• Requirement: Gather the lines below that include the string "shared", copying each in full.
Available records section start
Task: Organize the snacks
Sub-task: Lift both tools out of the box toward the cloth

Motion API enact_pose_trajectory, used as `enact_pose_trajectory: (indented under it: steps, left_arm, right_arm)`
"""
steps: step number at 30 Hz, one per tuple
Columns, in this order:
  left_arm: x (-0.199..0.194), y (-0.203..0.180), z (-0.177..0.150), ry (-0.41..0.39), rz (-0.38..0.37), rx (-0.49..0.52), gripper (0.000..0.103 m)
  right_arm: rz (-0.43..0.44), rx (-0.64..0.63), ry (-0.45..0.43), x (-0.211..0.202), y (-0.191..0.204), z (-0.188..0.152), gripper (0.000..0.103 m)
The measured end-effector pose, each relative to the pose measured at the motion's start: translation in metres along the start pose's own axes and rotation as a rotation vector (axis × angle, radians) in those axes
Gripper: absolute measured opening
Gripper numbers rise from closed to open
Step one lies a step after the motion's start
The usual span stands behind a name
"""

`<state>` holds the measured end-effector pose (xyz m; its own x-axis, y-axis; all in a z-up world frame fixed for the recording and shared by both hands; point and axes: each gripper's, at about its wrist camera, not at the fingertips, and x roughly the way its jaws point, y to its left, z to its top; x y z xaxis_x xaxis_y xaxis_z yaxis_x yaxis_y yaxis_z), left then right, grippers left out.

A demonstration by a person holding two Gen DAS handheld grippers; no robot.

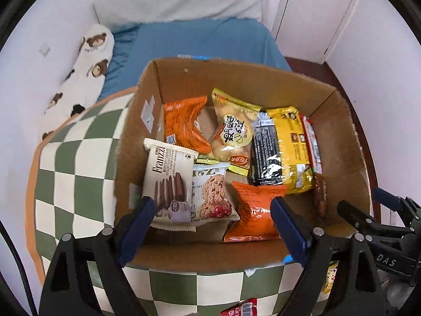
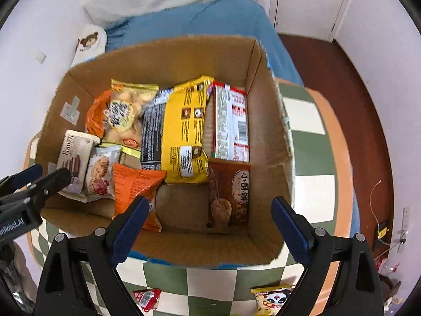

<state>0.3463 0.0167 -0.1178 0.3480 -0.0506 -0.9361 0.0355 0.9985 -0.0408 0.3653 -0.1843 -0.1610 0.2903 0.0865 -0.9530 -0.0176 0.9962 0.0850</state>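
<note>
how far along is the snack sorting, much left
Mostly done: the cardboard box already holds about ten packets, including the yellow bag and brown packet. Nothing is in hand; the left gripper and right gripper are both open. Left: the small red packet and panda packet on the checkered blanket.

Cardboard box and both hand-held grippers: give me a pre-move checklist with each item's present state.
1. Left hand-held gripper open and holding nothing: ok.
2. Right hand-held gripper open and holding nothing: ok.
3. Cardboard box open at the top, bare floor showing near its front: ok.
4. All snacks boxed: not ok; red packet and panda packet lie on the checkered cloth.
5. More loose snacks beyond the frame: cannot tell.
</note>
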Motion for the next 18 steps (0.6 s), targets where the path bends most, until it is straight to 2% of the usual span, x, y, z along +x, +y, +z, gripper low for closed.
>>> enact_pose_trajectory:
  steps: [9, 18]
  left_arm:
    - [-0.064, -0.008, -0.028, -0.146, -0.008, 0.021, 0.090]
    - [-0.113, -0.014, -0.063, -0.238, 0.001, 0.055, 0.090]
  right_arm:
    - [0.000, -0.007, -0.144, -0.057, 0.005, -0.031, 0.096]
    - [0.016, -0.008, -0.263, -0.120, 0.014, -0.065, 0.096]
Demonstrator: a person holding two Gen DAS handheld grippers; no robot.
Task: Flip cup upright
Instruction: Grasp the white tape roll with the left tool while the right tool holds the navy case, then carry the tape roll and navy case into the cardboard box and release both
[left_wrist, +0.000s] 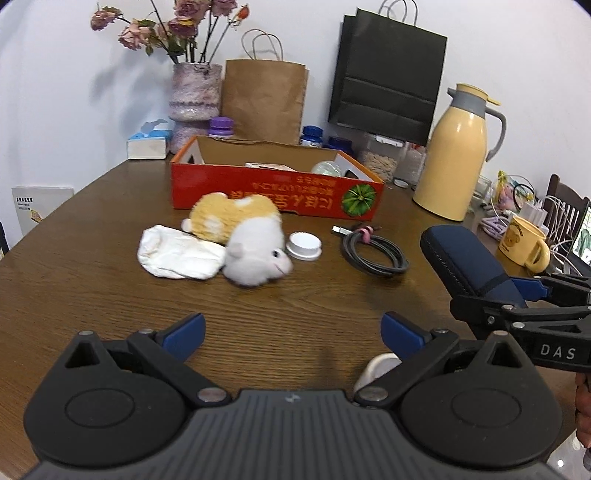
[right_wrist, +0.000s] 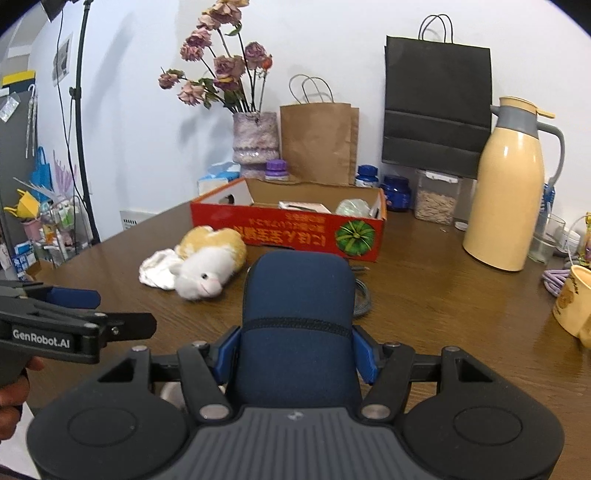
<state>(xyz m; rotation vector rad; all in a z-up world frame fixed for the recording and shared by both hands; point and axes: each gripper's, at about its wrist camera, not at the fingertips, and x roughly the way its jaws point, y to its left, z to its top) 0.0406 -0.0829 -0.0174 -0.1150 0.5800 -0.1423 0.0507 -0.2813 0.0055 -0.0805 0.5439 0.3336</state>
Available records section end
• Solution for this task:
`<state>` holds the measured end-effector pose (xyz m; its own x-axis, y-axis; all in a z-up world frame fixed for the recording and shared by both hands; point and axes: each gripper's, at about its wrist camera, not at the fingertips, and x roughly the way its jaws point, y to its left, z to its top; x y z xaxis_x xaxis_y xaxis_z yaxis_x yaxis_y yaxis_z), left then right, grippers left out.
<state>(xyz m; rotation vector rad; all in a z-up world frame fixed for the recording and shared by both hands; point and axes: each gripper's, at about its wrist camera, not at the fingertips, and x roughly the way its jaws point, y to its left, z to its top) 0.0406 -0.0829 -0.0174 -0.1150 0.5800 -0.1423 0.0507 -0.2813 0.0055 -0.0805 0.5439 0.3336</state>

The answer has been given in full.